**A Column Generation Approach for the Airline Crew Pairing Problem**

This laboratory session is about a subproblem of Airline Crew Scheduling, known in the literature
as the Airline Crew Pairing problem. Let us consider a flight leg which is a single takeofflanding phase to be carried out within a predefined time window, for example a flight that has
to take off from Rome airport FCO at 9:00 AM and has to land at Milan airport MPX at 10:15 AM. A pairing is a feasible sequence of flight legs that can be performed by the same crew members, starting and ending at the same airport. Organizing the daily flights into pairings is an important problem for airline companies, and it is generally followed by an assignment phase
of the crew members to each pairing (a problem known as Airline Crew Rostering). The pairings must be created so as to be feasible with respect to different constraints like, for instance, the
compatibility of the flight legs, minimum rest periods and maximum total flight time.

Given a set $I$ of flight legs, a feasible pairing can be represented by an incidence column
vector $A^j \in \mathbb{R}^I$, with component $a_{ij}$ equal to 1 if the flight leg $i \in I$ is included in the paring and 0 otherwise. Given


*   a set $I$ of flight legs,
*   the set $J$ of all feasible pairings described by the column vectors $A^j$ with $j \in J$,

the Airline Crew Pairing problem consists in selecting the minimum number of feasible pairings
that exactly cover all the flight legs. Note that minimizing the number of pairing amounts to
minimizing the number of crews needed to cover all the flight legs.

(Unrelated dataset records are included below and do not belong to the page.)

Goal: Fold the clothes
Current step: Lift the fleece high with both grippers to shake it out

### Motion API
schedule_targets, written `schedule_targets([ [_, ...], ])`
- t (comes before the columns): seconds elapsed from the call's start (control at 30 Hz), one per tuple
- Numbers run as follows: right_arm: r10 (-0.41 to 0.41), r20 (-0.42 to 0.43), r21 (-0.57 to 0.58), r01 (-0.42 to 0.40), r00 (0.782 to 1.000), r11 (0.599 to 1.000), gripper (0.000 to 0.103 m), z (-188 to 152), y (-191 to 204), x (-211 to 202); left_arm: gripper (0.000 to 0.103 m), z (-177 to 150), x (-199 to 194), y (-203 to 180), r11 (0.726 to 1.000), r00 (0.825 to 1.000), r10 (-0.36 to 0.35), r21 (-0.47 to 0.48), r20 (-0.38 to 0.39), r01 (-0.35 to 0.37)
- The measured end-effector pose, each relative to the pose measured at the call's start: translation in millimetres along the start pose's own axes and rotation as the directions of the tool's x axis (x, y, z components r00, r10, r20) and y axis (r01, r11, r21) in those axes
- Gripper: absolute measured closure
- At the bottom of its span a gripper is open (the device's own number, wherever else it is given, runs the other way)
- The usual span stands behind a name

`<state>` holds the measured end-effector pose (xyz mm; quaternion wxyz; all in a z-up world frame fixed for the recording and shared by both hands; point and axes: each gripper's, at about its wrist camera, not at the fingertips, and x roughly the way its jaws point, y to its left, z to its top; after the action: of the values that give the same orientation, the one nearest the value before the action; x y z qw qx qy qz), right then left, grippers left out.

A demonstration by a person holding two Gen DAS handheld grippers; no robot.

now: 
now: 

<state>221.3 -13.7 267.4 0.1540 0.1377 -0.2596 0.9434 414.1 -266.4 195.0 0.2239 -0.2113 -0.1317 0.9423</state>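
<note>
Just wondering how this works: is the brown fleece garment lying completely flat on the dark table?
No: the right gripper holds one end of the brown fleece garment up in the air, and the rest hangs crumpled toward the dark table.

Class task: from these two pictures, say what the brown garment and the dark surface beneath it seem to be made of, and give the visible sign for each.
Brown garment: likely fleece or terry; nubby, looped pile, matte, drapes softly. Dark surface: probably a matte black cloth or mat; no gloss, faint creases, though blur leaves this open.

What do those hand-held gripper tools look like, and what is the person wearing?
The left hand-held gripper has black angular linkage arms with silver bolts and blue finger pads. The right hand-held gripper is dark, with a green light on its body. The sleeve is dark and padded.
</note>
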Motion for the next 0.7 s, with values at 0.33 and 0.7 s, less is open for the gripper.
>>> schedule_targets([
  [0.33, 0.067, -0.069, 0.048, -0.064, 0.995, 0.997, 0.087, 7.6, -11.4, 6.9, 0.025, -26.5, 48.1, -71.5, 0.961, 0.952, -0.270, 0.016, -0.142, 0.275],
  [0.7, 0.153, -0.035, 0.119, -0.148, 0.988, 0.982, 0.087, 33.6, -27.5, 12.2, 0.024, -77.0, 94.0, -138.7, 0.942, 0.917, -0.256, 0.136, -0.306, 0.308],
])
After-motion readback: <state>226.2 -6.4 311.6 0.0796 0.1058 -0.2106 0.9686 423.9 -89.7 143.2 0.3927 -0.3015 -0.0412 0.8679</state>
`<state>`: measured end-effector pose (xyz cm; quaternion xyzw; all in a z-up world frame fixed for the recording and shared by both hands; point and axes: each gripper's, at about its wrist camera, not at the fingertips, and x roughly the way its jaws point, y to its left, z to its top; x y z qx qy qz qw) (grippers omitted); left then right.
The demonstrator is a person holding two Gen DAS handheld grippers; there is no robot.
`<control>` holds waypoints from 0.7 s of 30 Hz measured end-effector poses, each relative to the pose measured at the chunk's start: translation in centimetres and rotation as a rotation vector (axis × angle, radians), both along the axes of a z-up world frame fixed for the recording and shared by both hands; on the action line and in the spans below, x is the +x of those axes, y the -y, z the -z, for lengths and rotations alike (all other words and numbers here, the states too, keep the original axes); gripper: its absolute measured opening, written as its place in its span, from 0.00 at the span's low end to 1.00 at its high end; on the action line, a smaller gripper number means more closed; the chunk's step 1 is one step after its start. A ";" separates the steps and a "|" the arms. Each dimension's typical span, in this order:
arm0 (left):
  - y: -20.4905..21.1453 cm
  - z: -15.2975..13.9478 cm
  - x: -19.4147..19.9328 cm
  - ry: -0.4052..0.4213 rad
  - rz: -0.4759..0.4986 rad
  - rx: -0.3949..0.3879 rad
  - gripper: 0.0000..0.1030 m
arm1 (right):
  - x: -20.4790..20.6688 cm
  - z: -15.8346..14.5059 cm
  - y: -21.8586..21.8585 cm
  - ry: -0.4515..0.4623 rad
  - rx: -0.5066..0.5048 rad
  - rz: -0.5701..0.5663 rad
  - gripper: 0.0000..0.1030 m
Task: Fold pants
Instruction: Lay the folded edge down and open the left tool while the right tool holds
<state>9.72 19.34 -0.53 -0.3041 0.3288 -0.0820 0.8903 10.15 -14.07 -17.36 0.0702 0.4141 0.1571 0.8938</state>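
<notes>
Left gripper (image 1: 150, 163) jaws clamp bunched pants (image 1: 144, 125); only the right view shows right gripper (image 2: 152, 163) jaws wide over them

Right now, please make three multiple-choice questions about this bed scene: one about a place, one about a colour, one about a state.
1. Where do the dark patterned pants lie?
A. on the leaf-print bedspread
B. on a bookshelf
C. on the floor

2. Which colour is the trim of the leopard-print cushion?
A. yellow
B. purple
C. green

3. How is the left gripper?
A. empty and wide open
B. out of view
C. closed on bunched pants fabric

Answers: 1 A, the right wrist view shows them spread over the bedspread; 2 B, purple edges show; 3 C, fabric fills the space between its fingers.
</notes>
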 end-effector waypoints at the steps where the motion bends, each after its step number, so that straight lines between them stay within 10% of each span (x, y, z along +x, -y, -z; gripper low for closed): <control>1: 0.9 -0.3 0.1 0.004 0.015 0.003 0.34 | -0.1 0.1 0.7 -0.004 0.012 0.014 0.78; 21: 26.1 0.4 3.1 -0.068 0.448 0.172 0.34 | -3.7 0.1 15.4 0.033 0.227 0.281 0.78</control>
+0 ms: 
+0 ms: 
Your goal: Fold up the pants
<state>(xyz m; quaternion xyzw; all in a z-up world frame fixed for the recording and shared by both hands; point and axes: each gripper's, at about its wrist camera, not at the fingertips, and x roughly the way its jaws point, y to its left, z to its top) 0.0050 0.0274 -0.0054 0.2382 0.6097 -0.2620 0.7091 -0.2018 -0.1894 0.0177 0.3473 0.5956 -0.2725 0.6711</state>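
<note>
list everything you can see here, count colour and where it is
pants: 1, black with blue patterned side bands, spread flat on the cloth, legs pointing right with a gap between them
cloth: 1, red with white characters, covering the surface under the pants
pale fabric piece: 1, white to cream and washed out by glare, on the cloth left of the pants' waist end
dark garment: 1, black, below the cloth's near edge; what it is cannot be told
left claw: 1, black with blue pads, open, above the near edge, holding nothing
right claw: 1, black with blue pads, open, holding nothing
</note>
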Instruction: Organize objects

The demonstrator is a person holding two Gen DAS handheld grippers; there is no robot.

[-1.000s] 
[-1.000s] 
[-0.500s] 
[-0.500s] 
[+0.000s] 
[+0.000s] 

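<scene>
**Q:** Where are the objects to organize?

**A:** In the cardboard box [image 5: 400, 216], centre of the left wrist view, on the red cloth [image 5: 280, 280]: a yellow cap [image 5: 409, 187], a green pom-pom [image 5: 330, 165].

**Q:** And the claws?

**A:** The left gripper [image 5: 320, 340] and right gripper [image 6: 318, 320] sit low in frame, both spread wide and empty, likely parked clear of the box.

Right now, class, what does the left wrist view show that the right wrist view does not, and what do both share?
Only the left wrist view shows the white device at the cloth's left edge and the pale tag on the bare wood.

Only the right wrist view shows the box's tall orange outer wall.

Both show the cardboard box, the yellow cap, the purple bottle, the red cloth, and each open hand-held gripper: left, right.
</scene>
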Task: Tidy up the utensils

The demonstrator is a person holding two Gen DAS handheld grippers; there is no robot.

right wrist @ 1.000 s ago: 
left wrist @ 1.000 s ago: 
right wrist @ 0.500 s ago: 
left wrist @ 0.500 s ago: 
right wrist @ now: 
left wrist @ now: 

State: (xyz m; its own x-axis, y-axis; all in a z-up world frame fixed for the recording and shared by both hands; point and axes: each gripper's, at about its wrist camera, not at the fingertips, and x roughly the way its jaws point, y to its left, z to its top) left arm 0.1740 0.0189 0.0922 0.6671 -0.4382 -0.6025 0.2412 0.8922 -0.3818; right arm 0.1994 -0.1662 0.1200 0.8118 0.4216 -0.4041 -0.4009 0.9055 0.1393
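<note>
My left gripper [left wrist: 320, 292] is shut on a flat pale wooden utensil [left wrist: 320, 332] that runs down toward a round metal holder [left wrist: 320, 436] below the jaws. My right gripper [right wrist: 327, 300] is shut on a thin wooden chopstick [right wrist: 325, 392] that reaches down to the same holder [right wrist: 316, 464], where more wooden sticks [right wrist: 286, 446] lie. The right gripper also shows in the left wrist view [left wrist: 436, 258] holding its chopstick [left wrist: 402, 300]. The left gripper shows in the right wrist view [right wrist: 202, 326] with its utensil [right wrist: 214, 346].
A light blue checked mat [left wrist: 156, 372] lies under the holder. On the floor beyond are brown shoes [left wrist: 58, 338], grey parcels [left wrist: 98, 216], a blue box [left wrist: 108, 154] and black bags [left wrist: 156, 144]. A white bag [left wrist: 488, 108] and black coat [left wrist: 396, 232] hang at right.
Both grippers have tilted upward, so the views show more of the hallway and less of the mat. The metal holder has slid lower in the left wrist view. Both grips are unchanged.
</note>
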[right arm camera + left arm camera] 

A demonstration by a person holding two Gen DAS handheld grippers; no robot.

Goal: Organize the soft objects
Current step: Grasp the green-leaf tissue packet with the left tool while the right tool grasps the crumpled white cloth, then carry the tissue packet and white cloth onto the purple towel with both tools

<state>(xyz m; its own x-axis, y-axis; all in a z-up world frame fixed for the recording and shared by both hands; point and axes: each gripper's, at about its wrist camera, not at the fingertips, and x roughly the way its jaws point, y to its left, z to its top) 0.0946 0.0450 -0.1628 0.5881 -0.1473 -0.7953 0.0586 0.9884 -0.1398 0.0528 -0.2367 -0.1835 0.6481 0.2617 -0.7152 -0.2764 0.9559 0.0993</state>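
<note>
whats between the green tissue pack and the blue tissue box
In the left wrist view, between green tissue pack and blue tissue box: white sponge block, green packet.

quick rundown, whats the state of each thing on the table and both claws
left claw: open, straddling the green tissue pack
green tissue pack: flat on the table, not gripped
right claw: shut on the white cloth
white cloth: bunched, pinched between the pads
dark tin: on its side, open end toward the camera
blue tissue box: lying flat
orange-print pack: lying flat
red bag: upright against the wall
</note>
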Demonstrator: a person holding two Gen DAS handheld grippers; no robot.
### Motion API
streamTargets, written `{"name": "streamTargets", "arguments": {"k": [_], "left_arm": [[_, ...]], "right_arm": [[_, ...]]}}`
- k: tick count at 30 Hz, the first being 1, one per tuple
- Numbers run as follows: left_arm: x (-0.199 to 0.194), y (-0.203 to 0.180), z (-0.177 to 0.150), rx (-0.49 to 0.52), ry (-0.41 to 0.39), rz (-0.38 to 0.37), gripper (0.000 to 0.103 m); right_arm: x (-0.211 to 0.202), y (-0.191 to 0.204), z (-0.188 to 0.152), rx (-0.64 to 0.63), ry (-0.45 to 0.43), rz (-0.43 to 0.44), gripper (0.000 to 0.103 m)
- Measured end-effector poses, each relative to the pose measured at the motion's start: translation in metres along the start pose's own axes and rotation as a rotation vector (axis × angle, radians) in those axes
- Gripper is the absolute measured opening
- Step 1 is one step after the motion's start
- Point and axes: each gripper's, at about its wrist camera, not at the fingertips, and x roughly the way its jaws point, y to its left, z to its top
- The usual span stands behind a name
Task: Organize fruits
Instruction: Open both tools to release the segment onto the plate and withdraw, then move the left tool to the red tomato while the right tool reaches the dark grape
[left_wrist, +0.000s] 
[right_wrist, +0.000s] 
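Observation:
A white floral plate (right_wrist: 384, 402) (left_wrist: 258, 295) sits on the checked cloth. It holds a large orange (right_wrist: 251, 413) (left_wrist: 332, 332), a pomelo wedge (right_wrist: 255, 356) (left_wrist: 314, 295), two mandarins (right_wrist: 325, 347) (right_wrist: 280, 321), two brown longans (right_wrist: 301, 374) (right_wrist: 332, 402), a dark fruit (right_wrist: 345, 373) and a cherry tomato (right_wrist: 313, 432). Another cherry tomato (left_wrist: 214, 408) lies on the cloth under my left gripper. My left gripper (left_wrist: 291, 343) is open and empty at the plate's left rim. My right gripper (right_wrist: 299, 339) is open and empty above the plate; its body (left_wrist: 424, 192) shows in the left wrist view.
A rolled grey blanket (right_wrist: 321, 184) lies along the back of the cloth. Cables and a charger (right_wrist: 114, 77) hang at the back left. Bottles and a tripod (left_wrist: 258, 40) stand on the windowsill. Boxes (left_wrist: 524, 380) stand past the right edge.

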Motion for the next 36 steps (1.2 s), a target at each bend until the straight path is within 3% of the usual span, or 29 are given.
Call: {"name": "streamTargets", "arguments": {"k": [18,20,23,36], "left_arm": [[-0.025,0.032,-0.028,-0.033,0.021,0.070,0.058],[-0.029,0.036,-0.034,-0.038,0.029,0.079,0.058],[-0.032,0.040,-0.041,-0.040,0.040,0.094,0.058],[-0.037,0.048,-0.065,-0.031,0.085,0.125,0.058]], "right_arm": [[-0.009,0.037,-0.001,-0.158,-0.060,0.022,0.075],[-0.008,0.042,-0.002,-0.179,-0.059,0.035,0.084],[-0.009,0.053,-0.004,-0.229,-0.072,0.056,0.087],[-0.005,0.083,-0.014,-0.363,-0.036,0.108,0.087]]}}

Given a set of binary variables $x_j$ with $j \in J$ indicating which feasible pairings are selected, the addressed problem can be formulated as the following set partitioning problem

\begin{array}{lll}
  \min & \sum_\limits{j \in J} x_j & & & \text{(1)}\\
  \textrm{s.t.} & Ax = 1 & & &(2)\\
  & x_{j} \in \{0,1\} &  j \in J, &  &(3)\\
\end{array}

where $A \in \mathbb{R}^{I \times J}$
is the incidence matrix of flight legs and pairings, containing all the feasible
pairing columns $A^j$. Since the number $|J|$ of columns grows exponentially with the number
$|I|$ of flight legs, it is impossible for real-world instances to construct the whole matrix $A$. For this reason a classical way to face this problem is the column generation method, in which the columns of $A$ are generated on the fly  only if needed, by exploiting the dual formulation of the
linear relaxation of problem (1)-(3).

In this laboratory session, we consider an instance of the Airline Crew Pairing problem which involves 9 airports and 42 flight legs. Each flight leg $i \in I$ is characterized by an origin airport $o_i$ and a destination airport $d_i$, a starting time $s_i$ and the length $l_i$ of the flight leg expressed
in hours. The feasible pairings must be created so that the starting and the ending airports coincide and so that there is at least 1 hour of rest period between any two consecutive legs.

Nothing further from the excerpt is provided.